> Your task:
Output only the stretch of the listing that starts at the line containing "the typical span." and ends at the line containing "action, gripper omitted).", reproduced exactly with both ends.

> Data block:
--*--

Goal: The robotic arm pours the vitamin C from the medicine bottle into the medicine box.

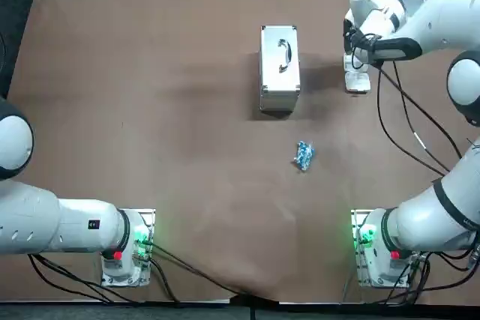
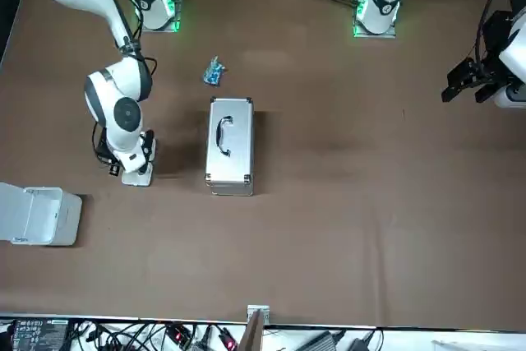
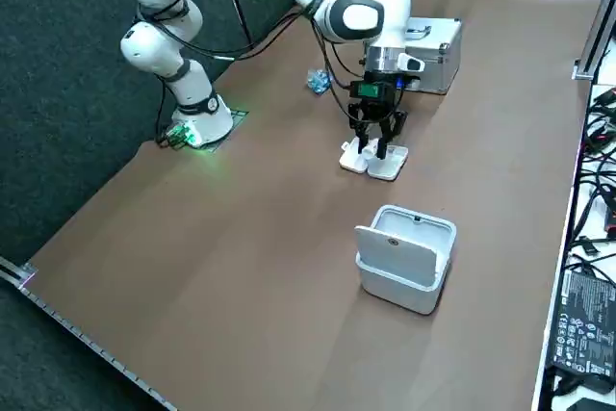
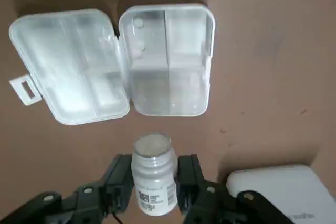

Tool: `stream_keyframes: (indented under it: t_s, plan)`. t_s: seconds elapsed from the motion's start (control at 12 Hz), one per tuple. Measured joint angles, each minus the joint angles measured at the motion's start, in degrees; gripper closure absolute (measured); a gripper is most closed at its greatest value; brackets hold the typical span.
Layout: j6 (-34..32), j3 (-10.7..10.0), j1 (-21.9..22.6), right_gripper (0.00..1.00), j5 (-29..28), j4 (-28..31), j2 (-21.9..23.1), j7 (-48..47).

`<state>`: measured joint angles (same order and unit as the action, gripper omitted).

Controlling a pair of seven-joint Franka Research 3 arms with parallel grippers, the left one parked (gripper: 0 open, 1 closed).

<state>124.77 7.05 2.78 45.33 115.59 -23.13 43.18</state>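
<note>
Right wrist view has the medicine bottle (image 4: 152,177) clamped in the claw (image 4: 154,164), its top facing the open medicine box (image 4: 169,61) (two white tablets lie in one compartment). Top view puts both upper right of frame. Tilt slowly, mouth over one compartment, clear of the lid (image 4: 68,66).

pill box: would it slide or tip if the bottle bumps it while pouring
Probably slides easily: the pill box looks like thin clear plastic, likely light, lying flat on the table. Unlikely to tip, as its lid lies open flat beside it. The right tool, close by it, grips the bottle, so a low nudge could shift it.
</note>
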Motion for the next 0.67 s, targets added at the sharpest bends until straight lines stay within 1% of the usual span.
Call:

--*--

> Response to this exercise:
Tool: `stream_keyframes: (indented under it: t_s, plan)`. t_s: seconds elapsed from the motion's start (control at 12 Hz), one per tuple. Measured joint angles, each minus the joint angles measured at the motion's start, in degrees; gripper closure absolute (measured); a gripper is most closed at its greatest value; brackets hold the typical span.
Layout: j6 (-34..32), j3 (-10.7..10.0), j1 (-21.9..22.6), right_gripper (0.00..1.00), j5 (-29..28), j4 (-28..31), j2 (-21.9..23.1), j7 (-48..47).

`<state>`: measured joint angles (same order and unit as the action, gripper omitted).

With the answer given, the exercise is closed.